Entries taken from a collection:
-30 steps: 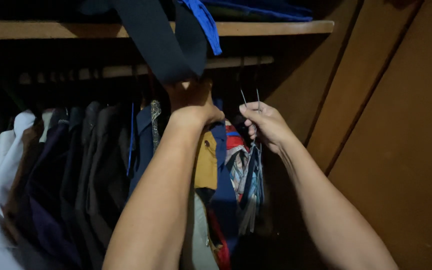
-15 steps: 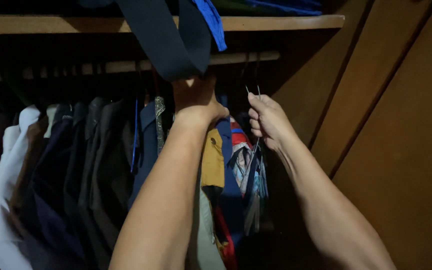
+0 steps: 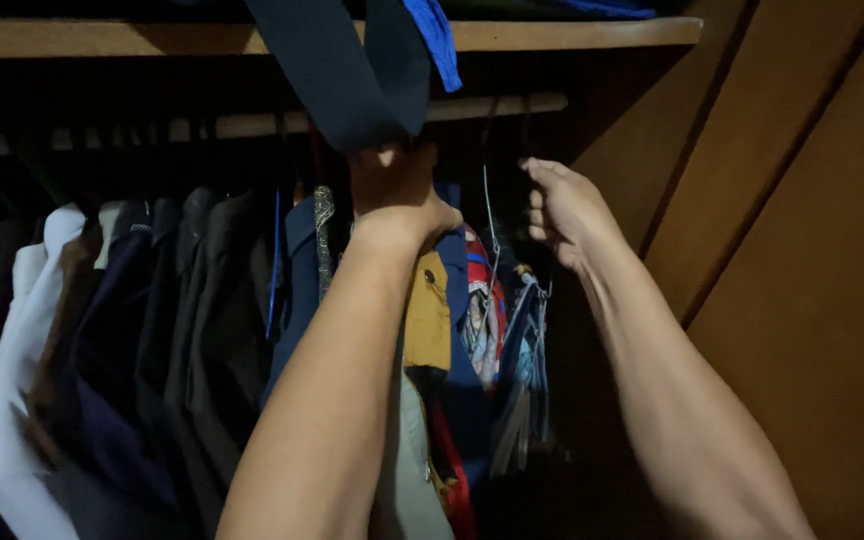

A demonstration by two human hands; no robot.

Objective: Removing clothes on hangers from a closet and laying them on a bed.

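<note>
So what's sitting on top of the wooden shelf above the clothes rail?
On the wooden shelf lie a dark blue cloth and a bright blue cloth, both drooping over its front edge. The frame cuts off whatever lies further back.

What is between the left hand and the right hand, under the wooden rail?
In the head view, a thin wire hanger hook stands between the left hand and the right hand, with a multicoloured patterned cloth hanging below.

A thin wire hanger (image 3: pixel 489 215) hangs upright, draped with multicoloured patterned cloth (image 3: pixel 512 340).
</note>
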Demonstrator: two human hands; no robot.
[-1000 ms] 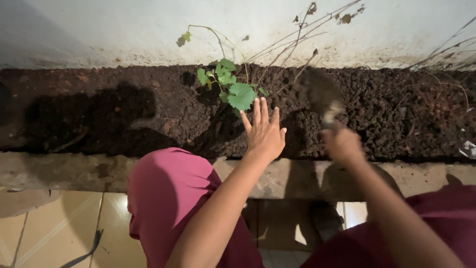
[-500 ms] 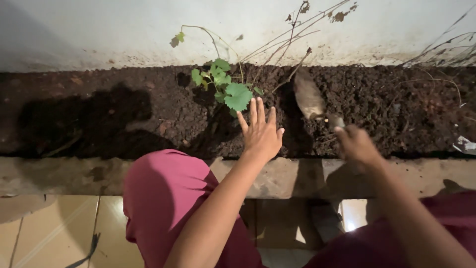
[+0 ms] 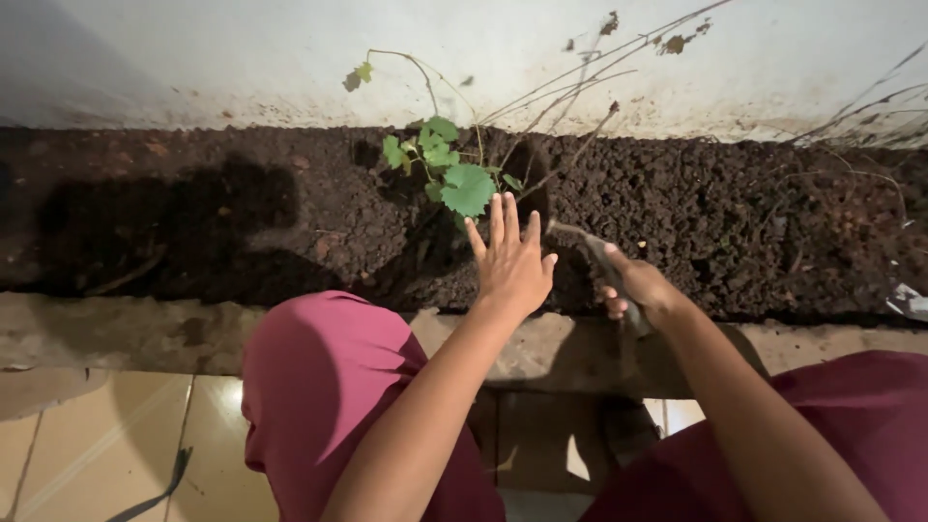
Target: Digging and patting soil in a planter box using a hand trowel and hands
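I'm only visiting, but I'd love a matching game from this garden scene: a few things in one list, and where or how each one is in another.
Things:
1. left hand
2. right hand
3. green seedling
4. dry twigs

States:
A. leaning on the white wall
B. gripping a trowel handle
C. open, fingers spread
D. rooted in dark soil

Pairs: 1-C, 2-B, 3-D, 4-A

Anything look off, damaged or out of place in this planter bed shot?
Mostly normal. Dry, leafless twigs lean against the soil-spattered white wall, looking dead beside the small green plant. The right hand holds a trowel low in the soil; the left hand is open.
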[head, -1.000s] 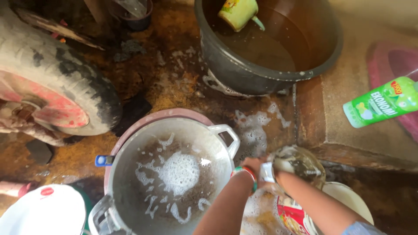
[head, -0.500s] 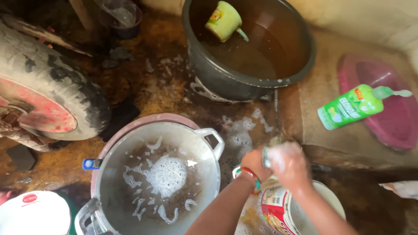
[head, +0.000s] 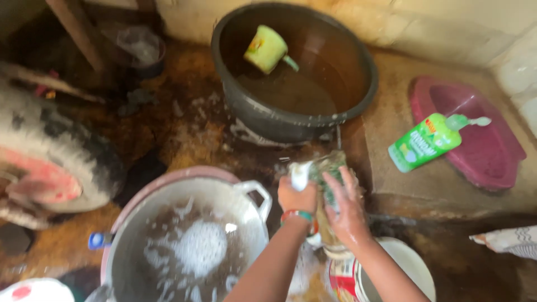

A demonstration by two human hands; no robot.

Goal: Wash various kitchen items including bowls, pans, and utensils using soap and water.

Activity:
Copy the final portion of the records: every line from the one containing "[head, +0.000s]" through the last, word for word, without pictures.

Solution:
[head, +0.000s] 

A demonstration by two human hands; no robot.

Goal: Wash various kitchen items including bowls, pans, and utensils using soap and water.

The output given here is complete.